Face à cette situation jugée préoccupante, la réponse judiciaire se veut ferme. Les parquets d’instance des ressorts de Conakry et de Kankan ont reçu instruction de renforcer sans délai les dispositifs de prévention et de protection de l’enfance.
Les nouvelles directives s’appuient sur le Code de l’Enfant. Elles ciblent en priorité la lutte contre la mendicité des mineurs, l’exploitation économique, les travaux dangereux et les pires formes de travail des enfants.
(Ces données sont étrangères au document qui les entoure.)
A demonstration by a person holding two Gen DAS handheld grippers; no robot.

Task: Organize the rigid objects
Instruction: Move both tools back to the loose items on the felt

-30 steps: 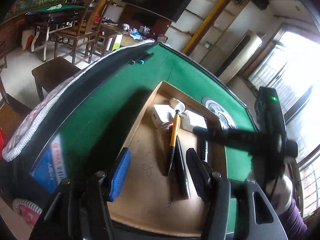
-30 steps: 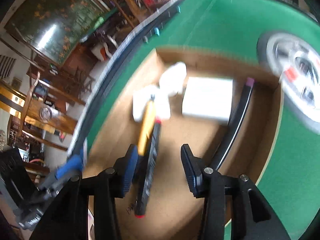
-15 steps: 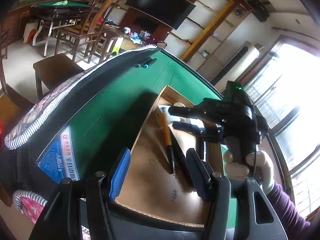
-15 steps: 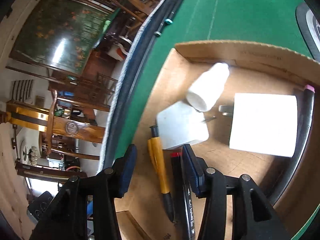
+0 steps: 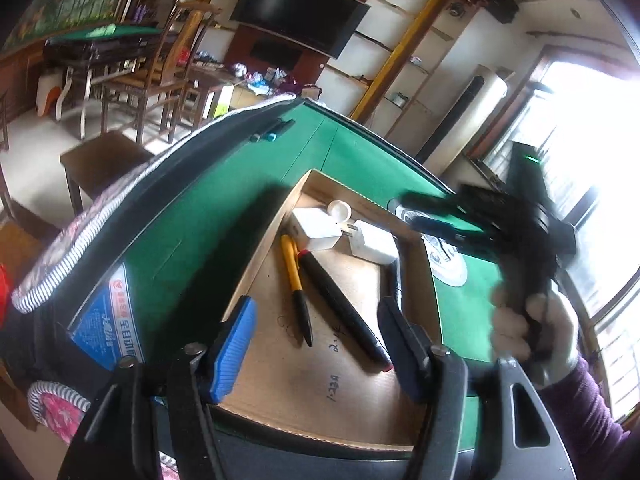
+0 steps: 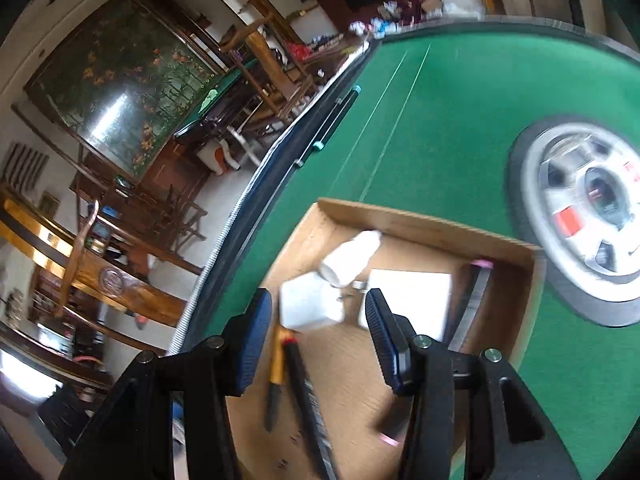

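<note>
A shallow cardboard tray (image 5: 260, 256) (image 6: 420, 224) lies on the green table. Inside it are a yellow-and-black pen (image 5: 291, 264) (image 6: 276, 364), a black marker (image 5: 340, 304) (image 6: 308, 396), two white chargers (image 5: 316, 228) (image 5: 374, 242), a small white bottle (image 5: 340, 211) (image 6: 352, 258) and a dark stick with a pink end (image 6: 476, 292). My left gripper (image 5: 316, 316) hovers over the tray's near end, its jaws opening with nothing between them. My right gripper (image 6: 318, 308) (image 5: 420, 212) hangs open and empty above the tray's right side, held by a gloved hand (image 5: 536, 320).
The table's round silver centre piece (image 6: 592, 216) (image 5: 448, 264) sits right of the tray. Two dark pens with teal caps (image 5: 272, 130) (image 6: 332, 128) lie by the padded far-left rim. A blue sticker (image 5: 108, 324) marks the near rim. Wooden chairs and another table stand beyond.
The right gripper has pulled up and back from over the pens to the tray's right side. The left jaws stand slightly wider. Everything in the tray has stayed put.
</note>
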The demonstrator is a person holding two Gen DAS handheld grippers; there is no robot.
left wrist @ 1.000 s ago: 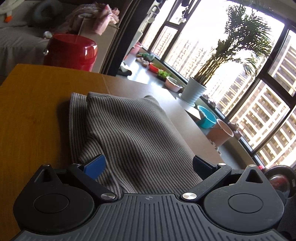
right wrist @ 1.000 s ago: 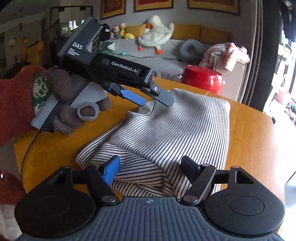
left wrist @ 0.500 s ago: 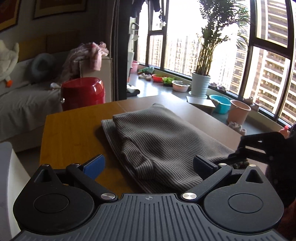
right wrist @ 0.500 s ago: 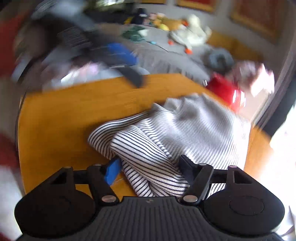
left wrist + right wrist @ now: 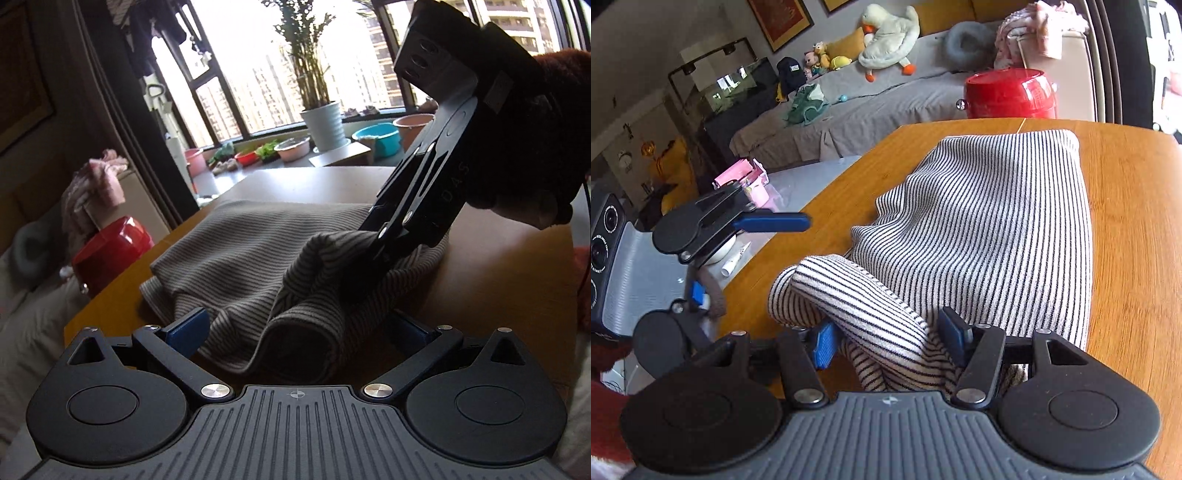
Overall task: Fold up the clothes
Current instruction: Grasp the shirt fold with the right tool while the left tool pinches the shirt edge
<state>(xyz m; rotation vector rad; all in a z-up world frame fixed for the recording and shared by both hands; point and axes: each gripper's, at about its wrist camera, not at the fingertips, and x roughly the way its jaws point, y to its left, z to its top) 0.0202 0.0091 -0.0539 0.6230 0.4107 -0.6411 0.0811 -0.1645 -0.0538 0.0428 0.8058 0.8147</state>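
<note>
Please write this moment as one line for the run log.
task: fold clothes | right gripper: jaws just closing around bunched striped shirt | left gripper: open, at shirt edge | shirt: on wooden table, fold unfinished

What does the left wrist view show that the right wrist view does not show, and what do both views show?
Only the left wrist view shows the window plant, the basins on the sill and the right gripper from outside, its jaws around a raised fold.

Only the right wrist view shows the sofa, the goose toy and the left gripper, open.

Both show the striped garment on the wooden table and the red pot.
</note>
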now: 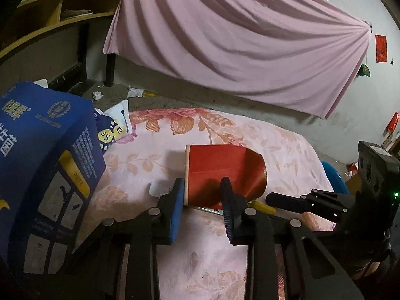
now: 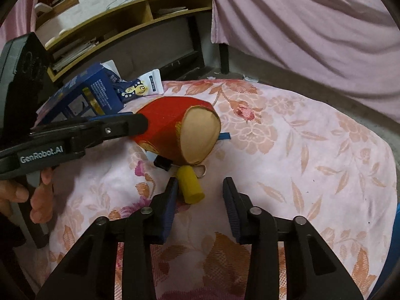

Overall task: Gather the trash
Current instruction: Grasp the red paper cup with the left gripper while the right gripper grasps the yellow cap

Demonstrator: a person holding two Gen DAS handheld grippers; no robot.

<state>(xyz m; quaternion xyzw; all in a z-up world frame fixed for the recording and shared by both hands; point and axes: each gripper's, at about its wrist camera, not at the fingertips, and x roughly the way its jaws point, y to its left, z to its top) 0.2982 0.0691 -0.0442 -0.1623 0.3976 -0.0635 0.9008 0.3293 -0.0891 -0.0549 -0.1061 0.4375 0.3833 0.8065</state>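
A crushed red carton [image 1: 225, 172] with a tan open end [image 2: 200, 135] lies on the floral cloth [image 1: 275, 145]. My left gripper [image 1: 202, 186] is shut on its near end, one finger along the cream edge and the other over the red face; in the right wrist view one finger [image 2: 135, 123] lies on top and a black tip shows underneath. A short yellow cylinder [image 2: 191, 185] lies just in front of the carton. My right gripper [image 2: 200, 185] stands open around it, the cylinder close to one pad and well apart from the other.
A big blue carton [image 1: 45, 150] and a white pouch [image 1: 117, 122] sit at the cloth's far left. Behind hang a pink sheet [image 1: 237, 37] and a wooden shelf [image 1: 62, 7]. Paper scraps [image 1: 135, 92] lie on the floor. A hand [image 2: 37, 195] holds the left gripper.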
Sur le terrain, les magistrats ne seront pas seuls. La collaboration est élargie aux officiers de police judiciaire, aux autorités administratives et communales, aux acteurs éducatifs et sociaux, ainsi qu’aux inspections du travail. L’objectif : conjuguer veille, sensibilisation, identification et mise à l’abri des enfants en situation de vulnérabilité.
Pour cette décision, protéger un enfant relève d’une obligation légale, morale et institutionnelle. Parents et tuteurs sont concernés au premier chef. Mais le message vise aussi les employeurs, les responsables d’ateliers, de chantiers et de garages, ainsi que les leaders communautaires et religieux. Tous sont appelés à mettre fin aux pratiques qui maintiennent des mineurs dans des environnements dangereux.
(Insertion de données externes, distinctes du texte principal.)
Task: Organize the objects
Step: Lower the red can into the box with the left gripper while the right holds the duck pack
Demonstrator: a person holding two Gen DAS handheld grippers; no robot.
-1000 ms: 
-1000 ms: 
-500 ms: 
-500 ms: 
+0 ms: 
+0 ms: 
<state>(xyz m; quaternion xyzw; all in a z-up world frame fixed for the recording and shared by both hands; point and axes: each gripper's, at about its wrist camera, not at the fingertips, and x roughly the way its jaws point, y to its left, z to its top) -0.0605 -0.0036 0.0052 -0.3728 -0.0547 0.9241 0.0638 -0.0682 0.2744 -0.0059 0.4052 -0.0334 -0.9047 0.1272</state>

Désormais, tout agissement portant atteinte aux droits et à la dignité d’un enfant expose son auteur à des poursuites pénales systématiques. Le ministère public affiche sa détermination à préserver l’intégrité physique, psychologique et sociale des mineurs, tout en garantissant l’ordre public et le respect des droits fondamentaux.
Au-delà de la répression, les autorités misent sur une dynamique collective. Citoyens, collectivités locales, organisations de la société civile et médias sont invités à soutenir l’effort national de prévention. L’enjeu est de replacer l’enfant au centre : loin de la rue, de l’exploitation et des travaux périlleux, pour lui rouvrir le chemin de l’école et d’un cadre de vie sécurisé.